AKIBAT HUKUM TERHADAP JUAL BELI TANAH YANG TIDAK DILAKUKAN DIHADAPAN PPAT (Studi Kasus Putusan Nomor 32/Pdt.G/2012/PN.Pkl)

Ana Silviana, R.Suharto, Indah Nailal Muna* , (Unknown)



Article Info

Publish Date
01 Jul 2016

Abstract

Penelitian ini bertujuan untuk mengetahui dan menganalisis pertimbangan hakim dalam putusan MA Nomor 2571 K/Pdt/2013 jika ditinjau dari segi peraturan perundang-undangan dan mengetahui akibat hukum jual beli tanah yang tidak dilakukan dihadapan PPAT. Hasil penelitian menunjukan bahwa dalam Putusan MA Nomor 2571 K/Pdt/2013 menolak permohonan kasasi yang diajukan oleh Sutanto dengan pertimbangan Putusan Judex Factie tidak salah dalam menerapkan hukum, sehingga kembali pada Putusan Pengadilan Tinggi Semarang.
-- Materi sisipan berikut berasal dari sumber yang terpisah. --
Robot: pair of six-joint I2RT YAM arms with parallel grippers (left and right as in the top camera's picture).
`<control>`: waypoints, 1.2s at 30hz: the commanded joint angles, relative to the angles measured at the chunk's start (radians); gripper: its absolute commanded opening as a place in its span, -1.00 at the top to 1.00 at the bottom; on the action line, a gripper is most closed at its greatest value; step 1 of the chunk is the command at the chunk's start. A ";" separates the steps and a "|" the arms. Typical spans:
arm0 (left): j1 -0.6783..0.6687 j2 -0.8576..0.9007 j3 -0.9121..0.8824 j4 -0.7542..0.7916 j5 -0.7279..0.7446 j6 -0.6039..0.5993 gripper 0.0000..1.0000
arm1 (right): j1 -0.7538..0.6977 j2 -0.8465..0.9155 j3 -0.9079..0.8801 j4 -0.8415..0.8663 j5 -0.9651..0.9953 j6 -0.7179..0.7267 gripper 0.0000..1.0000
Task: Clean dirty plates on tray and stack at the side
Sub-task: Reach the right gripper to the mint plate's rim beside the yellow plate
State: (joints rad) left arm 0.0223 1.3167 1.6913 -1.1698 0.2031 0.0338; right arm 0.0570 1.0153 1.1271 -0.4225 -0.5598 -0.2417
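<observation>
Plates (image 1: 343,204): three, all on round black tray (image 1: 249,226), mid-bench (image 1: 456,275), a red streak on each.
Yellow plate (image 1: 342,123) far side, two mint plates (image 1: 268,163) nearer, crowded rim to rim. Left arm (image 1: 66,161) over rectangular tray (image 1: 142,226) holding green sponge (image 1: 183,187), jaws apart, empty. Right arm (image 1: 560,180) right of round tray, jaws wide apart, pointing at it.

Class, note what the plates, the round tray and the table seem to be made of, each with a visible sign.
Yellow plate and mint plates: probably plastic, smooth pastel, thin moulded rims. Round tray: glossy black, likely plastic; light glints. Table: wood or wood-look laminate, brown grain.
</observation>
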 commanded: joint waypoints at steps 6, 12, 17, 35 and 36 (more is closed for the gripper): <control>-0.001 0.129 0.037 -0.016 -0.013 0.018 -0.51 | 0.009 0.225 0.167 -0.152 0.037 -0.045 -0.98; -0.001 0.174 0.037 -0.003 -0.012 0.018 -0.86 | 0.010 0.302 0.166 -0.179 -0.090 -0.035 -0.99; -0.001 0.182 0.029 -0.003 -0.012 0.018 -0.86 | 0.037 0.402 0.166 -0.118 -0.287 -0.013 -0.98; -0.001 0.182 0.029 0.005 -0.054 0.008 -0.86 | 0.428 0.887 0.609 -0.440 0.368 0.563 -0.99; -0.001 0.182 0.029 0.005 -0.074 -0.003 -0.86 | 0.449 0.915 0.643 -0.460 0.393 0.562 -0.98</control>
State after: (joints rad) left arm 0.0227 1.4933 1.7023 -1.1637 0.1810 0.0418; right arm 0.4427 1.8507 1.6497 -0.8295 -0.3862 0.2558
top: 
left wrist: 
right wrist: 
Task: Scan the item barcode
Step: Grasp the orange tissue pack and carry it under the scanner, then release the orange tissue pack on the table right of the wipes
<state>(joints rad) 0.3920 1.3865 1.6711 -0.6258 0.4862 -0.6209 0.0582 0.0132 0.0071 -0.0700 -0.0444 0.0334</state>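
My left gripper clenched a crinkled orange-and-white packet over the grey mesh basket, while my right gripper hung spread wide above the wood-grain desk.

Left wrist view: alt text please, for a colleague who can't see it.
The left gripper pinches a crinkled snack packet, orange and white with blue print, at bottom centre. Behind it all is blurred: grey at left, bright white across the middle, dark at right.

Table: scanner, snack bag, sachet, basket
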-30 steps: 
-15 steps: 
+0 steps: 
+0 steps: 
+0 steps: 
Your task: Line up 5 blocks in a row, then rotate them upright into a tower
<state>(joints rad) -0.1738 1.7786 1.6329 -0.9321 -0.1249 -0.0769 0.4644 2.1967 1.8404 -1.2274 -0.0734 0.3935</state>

Sedangkan, akibat hukum jual beli tanah yang tidak dilakukan dihadapan PPAT dalam Putusan MA Nomor 2571 K/Pdt/2013 Hakim PT dan Hakim MA dianggap tidak sah oleh Hakim, karena tidak adanya penyerahan, pelunasan, dan tidak dilakukan dihadapan PPAT. Sehingga Ferdianus Soleh Dahlan memperoleh Hak Atas Tanahnya kembali. Kesimpulan penulisan hukum ini adalah Keputusan Majelis Hakim Mahkamah Agung sudah sesuai dengan ketentuan Hukum Tanah Nasional.